Each subsidiary works with its own accounting and tax reporting firms to make sure they operate their R&D the right way to qualify.
"We're able to take full advantage of these R&D rebates because we run some of these trials in those jurisdictions," he said. "Not only do you get the currency arbitrage, because the U.S. dollar has been so strong and the Australian and Canadian dollars have been so weak, you also get that rebate. So your dollar can go much, much further."
IPO structure
The company raised a little more than $8 million in its IPO this year. Moss said he took a different approach than many companies by drafting the company's documents and getting them approved by the Securities and Exchange Commission and Nasdaq before bringing a banking partner on board.

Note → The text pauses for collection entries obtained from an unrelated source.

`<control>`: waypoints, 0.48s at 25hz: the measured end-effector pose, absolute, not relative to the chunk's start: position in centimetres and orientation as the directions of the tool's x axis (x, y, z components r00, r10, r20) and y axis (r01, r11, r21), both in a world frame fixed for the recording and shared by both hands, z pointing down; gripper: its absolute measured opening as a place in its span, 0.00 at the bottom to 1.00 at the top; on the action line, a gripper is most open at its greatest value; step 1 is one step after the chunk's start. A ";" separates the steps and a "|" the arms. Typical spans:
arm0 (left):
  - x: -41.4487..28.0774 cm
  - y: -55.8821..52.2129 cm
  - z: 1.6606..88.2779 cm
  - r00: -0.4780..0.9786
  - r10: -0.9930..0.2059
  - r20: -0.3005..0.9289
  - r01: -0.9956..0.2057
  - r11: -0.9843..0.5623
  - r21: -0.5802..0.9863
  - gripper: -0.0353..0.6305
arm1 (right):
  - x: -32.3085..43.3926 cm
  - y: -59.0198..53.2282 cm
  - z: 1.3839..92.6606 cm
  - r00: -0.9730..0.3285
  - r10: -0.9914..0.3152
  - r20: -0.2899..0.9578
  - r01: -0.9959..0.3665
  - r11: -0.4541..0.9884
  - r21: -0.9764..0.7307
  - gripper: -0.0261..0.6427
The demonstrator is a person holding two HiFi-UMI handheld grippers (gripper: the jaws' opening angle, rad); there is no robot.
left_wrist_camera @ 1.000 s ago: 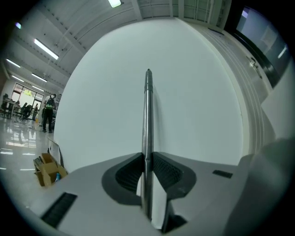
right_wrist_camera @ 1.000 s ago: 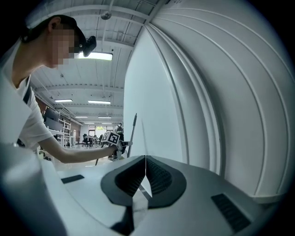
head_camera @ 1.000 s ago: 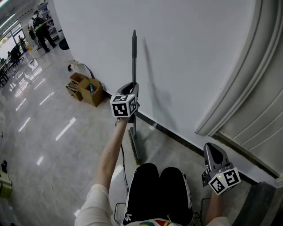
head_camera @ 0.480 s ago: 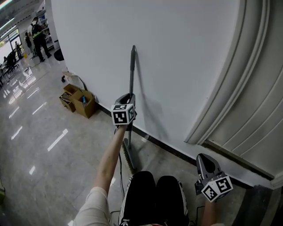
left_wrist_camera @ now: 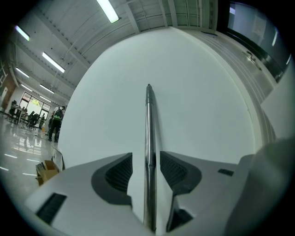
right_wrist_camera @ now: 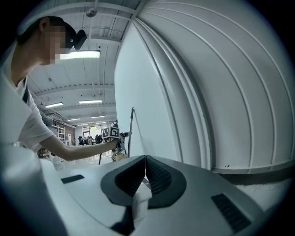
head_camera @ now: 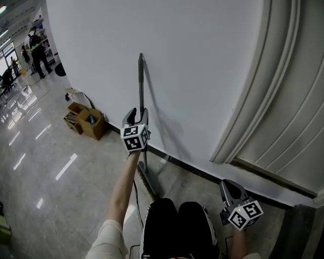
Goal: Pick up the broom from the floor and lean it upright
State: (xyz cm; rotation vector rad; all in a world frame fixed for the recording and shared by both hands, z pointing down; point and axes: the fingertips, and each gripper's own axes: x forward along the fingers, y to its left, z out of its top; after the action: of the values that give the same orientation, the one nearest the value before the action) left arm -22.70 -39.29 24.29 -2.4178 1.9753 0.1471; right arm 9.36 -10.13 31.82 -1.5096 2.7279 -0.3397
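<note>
White wall [head_camera: 202, 60] backs the broom [head_camera: 141, 86]: upright, handle up, bristles down.

Setting: large open work hall, industrial or lab type, not a home. Evidence: high ceiling with exposed beams and long tube lights [left_wrist_camera: 109, 9]; wide glossy floor [head_camera: 45, 167] reflecting those lights; plain white wall [head_camera: 192, 60] with a black skirting strip [head_camera: 192, 169] along its foot. Open cardboard boxes [head_camera: 83, 121] sit on the floor against the wall. At the far end are standing people [head_camera: 38, 48] — details there too small to tell. To the right is a grey ribbed panel [head_camera: 298, 116].
</note>
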 end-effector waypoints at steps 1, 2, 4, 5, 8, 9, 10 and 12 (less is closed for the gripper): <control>-22.8 -39.2 24.0 0.198 -0.976 -0.089 -0.978 -0.202 0.042 0.37 | 9.0 -10.3 31.9 -0.540 -0.836 0.096 -0.833 0.515 -0.201 0.06; -22.8 -39.0 23.7 0.200 -0.975 -0.097 -0.978 -0.205 0.034 0.37 | 8.6 -10.5 31.9 -0.548 -0.832 0.089 -0.827 0.522 -0.211 0.06; -22.9 -38.5 23.0 0.206 -0.972 -0.113 -0.978 -0.209 0.019 0.37 | 7.5 -10.9 31.5 -0.571 -0.818 0.076 -0.811 0.547 -0.208 0.06; -22.8 -38.2 22.7 0.208 -0.971 -0.118 -0.977 -0.211 0.013 0.37 | 6.9 -11.1 31.2 -0.585 -0.808 0.068 -0.802 0.564 -0.198 0.06; -22.5 -36.5 22.0 0.204 -0.970 -0.130 -0.979 -0.205 -0.008 0.37 | 5.0 -12.3 29.7 -0.621 -0.784 0.012 -0.768 0.605 -0.209 0.06; -22.4 -35.6 21.7 0.199 -0.971 -0.136 -0.980 -0.199 -0.013 0.37 | 4.2 -13.0 28.7 -0.631 -0.776 -0.015 -0.755 0.618 -0.219 0.06; -22.2 -34.5 21.5 0.191 -0.971 -0.143 -0.982 -0.191 -0.018 0.37 | 3.4 -13.7 27.6 -0.636 -0.770 -0.041 -0.746 0.628 -0.223 0.06; -21.7 -32.3 21.0 0.178 -0.971 -0.157 -0.984 -0.176 -0.024 0.37 | 1.7 -15.0 25.4 -0.636 -0.768 -0.079 -0.744 0.637 -0.201 0.06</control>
State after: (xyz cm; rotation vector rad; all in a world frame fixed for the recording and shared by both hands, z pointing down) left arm -21.71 -32.28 21.03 -2.3161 1.9339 0.1597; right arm 1.72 -15.03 25.38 -1.2550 2.6981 -0.2250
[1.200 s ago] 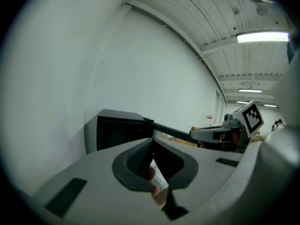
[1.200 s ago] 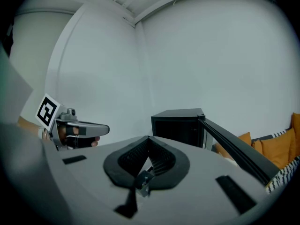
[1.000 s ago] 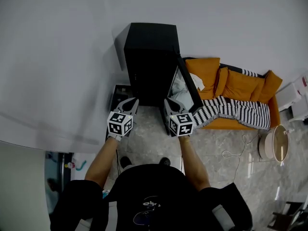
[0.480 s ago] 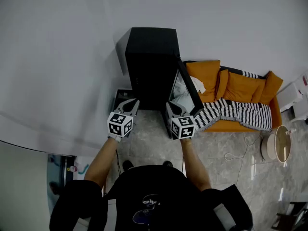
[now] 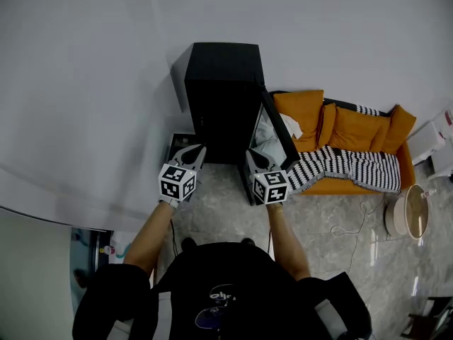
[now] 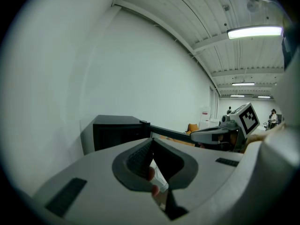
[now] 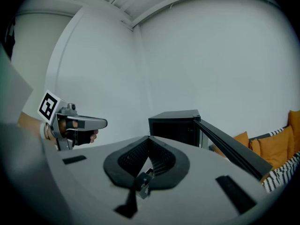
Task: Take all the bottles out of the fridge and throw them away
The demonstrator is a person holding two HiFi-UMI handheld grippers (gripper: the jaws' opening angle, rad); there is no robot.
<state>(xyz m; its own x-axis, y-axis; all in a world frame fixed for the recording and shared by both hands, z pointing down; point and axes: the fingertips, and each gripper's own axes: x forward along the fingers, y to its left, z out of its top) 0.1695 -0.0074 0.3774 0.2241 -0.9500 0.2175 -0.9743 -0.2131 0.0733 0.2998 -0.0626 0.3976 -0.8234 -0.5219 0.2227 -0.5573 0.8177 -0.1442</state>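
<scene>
Black fridge (image 5: 223, 83): low cabinet type, backed against the white wall (image 5: 106, 69), standing on a pale marbled floor (image 5: 219, 197).
Fridge door (image 5: 277, 129): swung wide open toward the orange sofa (image 5: 340, 122) with its striped blanket (image 5: 347, 165).
Fridge interior: only a pale sliver behind the door in the head view; contents too small to name.
Bottles: none made out in any view, neither between the jaws nor on the floor; possibly inside the cabinet, not confirmable.
Left gripper (image 5: 195, 151): held just before the fridge front, left of the opening; jaws together, tips meeting, nothing gripped.
Right gripper (image 5: 251, 156): held beside the lower edge of the open door; jaws closed tight on nothing.
Bin: not in view.
Step in hand: judged as a stand at the open fridge with both grippers empty. Fits equally a reach about to go in for a bottle and a return after a bottle was dropped off; not settled here.
Next move: hangs on what the cabinet holds. Any pick would call for jaws parted first, then an approach round the door's edge, with the right gripper nearest the opening.
</scene>
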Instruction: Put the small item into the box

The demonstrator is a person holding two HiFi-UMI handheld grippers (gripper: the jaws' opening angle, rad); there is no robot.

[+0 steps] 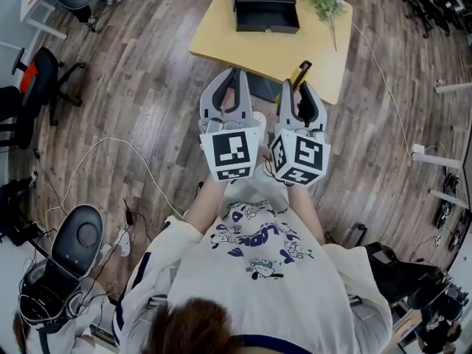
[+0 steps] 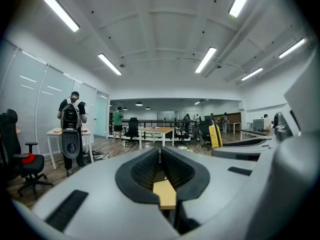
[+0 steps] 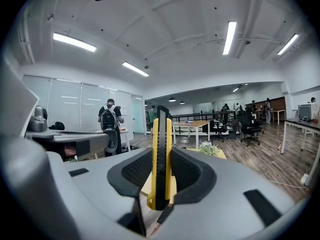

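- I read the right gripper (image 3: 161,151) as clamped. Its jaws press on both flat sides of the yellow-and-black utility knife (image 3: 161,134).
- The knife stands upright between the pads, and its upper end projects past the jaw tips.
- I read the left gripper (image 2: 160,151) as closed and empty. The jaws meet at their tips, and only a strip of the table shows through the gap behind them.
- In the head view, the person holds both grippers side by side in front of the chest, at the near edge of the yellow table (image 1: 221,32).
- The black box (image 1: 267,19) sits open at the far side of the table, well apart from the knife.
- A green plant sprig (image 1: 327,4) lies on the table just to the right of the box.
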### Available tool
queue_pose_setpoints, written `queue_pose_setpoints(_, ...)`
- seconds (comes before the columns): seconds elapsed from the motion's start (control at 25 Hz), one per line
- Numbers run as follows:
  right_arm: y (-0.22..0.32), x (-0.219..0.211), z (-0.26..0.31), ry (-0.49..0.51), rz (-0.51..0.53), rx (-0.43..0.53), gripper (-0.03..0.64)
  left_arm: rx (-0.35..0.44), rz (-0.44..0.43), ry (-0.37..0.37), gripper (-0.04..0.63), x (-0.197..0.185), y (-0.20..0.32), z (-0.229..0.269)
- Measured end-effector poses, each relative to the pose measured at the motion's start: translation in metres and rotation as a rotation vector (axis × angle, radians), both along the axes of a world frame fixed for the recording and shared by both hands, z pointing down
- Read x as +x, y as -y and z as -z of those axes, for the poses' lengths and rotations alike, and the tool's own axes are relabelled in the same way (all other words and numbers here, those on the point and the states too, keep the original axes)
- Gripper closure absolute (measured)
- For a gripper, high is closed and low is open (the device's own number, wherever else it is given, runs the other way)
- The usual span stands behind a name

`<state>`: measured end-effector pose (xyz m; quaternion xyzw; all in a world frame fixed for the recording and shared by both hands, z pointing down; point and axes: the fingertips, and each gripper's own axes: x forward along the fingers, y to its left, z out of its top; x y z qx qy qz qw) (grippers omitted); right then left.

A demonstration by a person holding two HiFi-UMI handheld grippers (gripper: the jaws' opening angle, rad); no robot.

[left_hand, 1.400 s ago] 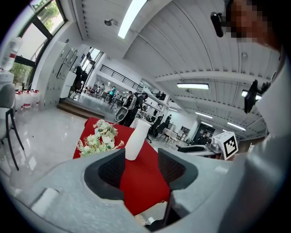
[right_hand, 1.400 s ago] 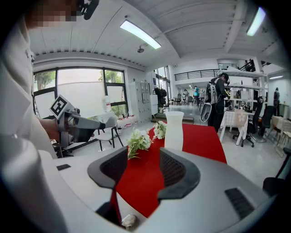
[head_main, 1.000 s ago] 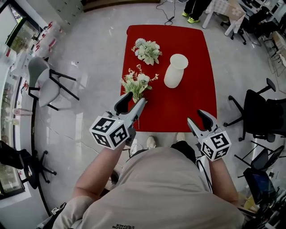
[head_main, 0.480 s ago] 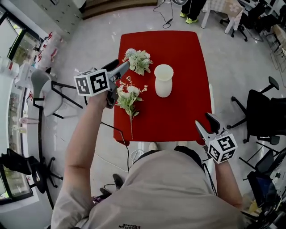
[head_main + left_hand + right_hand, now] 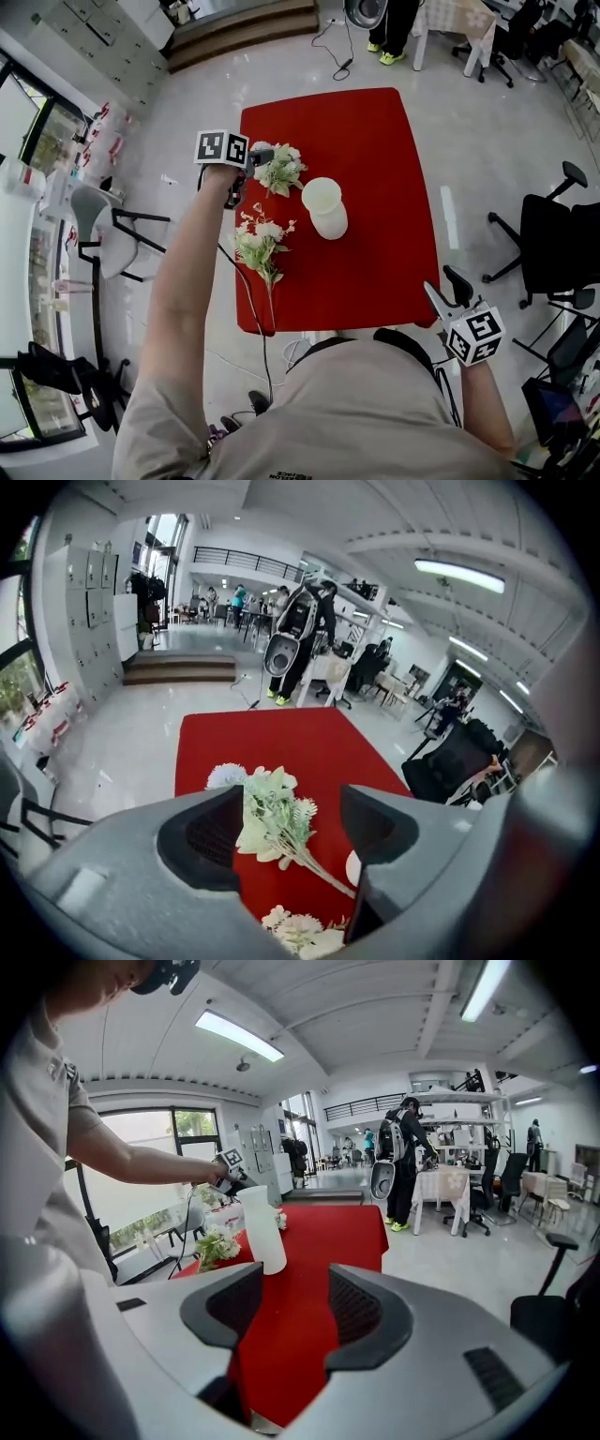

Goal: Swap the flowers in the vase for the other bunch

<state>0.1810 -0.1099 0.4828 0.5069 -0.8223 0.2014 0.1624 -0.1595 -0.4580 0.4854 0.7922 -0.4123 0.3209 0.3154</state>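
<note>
Since a second ago your left gripper [image 5: 261,159] has swung from the near edge of the red tabletop [image 5: 375,141] to the head view's upper left, jaws just opening, beside the far bunch [image 5: 279,170]. The white vase [image 5: 325,206] stands empty at centre, the near bunch [image 5: 258,242] lies lower left of it, and your right gripper [image 5: 444,287] hangs at lower right. In the left gripper view the jaws stand apart, framing that far bunch without touching it. It looks light and floppy, so take the stiffer stems, which point toward the vase. In the right gripper view the jaws gape on nothing, and the vase, likely tippy, stands upper left
</note>
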Motion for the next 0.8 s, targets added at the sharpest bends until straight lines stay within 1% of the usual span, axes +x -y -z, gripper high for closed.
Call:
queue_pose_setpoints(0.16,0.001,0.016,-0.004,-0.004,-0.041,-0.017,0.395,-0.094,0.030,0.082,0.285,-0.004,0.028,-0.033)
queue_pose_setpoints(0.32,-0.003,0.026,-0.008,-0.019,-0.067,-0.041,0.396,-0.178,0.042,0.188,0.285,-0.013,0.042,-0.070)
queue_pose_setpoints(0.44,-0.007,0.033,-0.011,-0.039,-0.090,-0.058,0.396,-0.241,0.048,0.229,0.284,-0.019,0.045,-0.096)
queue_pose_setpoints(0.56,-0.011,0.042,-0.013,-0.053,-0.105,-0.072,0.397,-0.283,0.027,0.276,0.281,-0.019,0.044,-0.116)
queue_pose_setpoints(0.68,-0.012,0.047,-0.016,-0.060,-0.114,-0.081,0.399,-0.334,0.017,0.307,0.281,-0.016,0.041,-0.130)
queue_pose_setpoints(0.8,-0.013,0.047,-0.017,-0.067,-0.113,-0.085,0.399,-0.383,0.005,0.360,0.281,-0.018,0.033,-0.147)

"Typically companies hire an investment bank first, then they draft their financial documents, and then do their IPO," he said. "We did the opposite … because we wanted to be in the driver's seat. We want to drive [our] own destiny."
On the plus side, the company was able to set its own terms and maintain mostly insider ownership. "We wanted a simple cap structure," he said. "We didn't want to go into preferred or convertible debt or warrants, anything like that."
However, the IPO generated less money than it otherwise would have. "We weren't able to attract as large an investor audience as we would have if we were more flexible on our terms and deal structure," he said.
Even so, Moss is proud of the IPO. "We were the first biotech IPO in 2019," he said. "You might recall there was the government shutdown earlier this year, which kept us from doing it earlier. Once that was over, we were the first ones out of the gate. Ringing the bell was a pretty happy moment for the company, and all of us."